Retype the records below exactly as given, but only from the first line through the line with "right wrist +", and without the pictures.

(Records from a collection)
━━━━━━━━━━━━━━━━━━━━

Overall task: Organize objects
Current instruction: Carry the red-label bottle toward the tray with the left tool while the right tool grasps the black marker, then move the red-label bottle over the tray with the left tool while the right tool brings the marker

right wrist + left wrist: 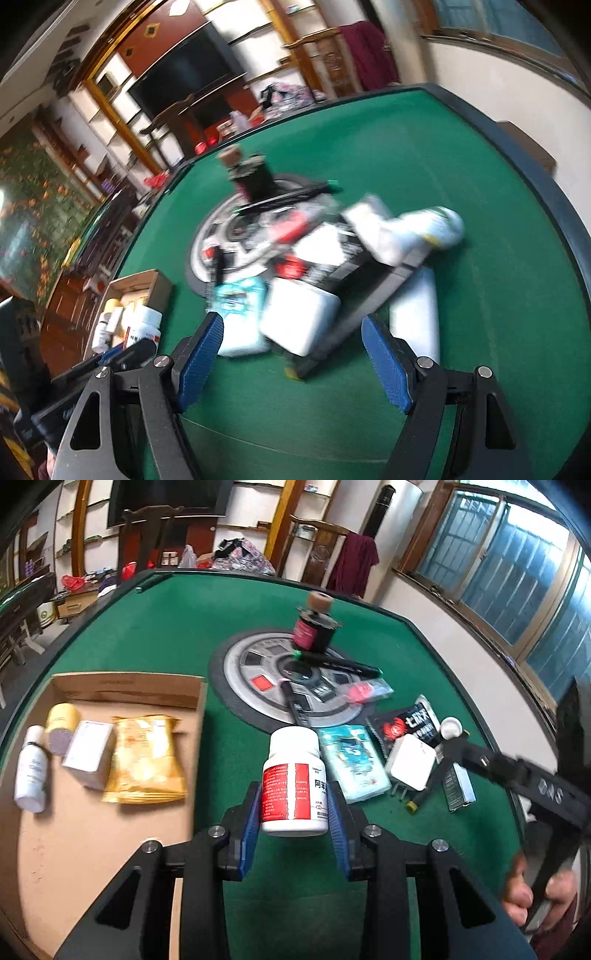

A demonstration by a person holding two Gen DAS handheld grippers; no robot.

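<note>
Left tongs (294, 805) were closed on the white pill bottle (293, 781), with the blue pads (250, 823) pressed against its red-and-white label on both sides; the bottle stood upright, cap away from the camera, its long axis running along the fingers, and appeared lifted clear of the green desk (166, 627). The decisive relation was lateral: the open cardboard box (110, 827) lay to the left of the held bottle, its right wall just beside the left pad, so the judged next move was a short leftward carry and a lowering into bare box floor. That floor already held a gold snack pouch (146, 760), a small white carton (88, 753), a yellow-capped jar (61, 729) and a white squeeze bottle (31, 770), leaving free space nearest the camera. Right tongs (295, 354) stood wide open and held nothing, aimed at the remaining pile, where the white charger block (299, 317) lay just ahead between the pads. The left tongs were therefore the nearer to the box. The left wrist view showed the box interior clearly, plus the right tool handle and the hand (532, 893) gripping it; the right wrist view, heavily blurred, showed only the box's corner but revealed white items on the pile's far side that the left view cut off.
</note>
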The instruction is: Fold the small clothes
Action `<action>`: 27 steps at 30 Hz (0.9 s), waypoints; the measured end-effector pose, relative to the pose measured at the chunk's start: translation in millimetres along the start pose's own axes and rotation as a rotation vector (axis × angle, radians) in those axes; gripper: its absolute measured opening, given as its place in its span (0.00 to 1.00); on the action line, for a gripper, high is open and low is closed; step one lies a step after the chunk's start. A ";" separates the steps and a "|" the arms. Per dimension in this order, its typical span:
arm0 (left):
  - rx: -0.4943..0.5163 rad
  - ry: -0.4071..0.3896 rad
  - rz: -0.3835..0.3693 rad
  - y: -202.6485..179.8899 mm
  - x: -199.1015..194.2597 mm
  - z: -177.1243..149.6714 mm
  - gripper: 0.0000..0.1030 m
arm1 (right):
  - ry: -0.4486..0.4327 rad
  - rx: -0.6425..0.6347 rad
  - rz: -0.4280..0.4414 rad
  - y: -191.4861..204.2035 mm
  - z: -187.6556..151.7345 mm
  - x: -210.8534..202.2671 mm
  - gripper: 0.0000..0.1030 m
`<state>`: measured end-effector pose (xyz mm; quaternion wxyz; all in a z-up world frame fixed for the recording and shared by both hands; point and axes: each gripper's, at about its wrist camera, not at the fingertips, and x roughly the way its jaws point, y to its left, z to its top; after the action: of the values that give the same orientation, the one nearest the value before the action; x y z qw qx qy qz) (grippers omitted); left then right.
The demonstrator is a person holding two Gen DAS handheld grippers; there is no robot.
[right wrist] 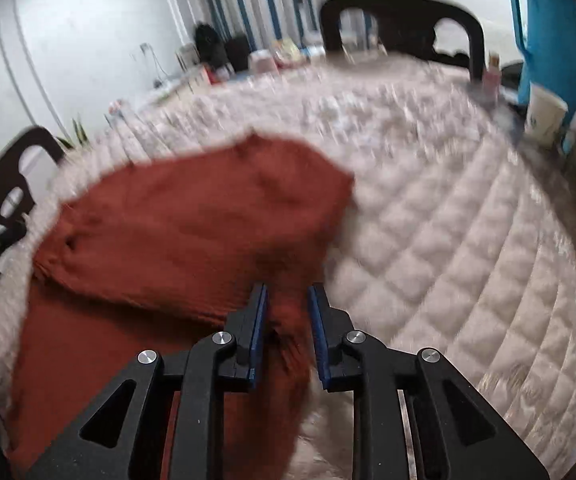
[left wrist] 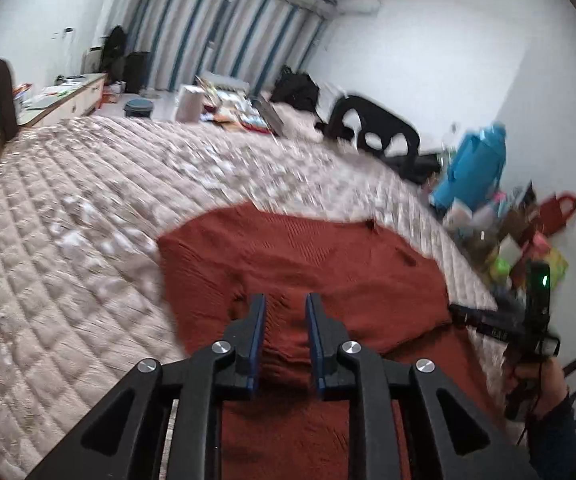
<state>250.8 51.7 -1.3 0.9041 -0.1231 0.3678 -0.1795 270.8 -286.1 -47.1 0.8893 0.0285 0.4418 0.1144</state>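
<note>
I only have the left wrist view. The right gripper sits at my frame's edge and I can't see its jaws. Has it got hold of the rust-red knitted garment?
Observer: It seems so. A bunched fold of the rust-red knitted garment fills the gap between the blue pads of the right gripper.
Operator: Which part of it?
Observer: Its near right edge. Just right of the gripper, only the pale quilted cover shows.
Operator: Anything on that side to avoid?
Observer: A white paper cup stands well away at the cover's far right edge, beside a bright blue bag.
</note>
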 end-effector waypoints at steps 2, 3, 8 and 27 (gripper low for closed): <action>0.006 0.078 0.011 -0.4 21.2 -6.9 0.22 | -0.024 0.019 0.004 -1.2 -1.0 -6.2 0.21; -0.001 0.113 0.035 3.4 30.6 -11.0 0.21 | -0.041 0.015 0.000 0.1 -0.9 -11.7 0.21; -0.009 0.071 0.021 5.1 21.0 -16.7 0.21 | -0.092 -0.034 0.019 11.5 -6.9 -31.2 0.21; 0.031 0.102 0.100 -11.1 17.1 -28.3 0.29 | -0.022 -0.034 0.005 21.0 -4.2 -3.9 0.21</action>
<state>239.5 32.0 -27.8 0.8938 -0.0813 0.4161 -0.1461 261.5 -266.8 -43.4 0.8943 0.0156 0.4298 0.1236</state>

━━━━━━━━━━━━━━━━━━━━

RESPONSE TO THE TASK —
Overall task: Organize objects
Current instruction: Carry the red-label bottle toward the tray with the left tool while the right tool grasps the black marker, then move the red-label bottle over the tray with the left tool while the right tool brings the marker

right wrist + left wrist: 

No more work is needed for this exercise.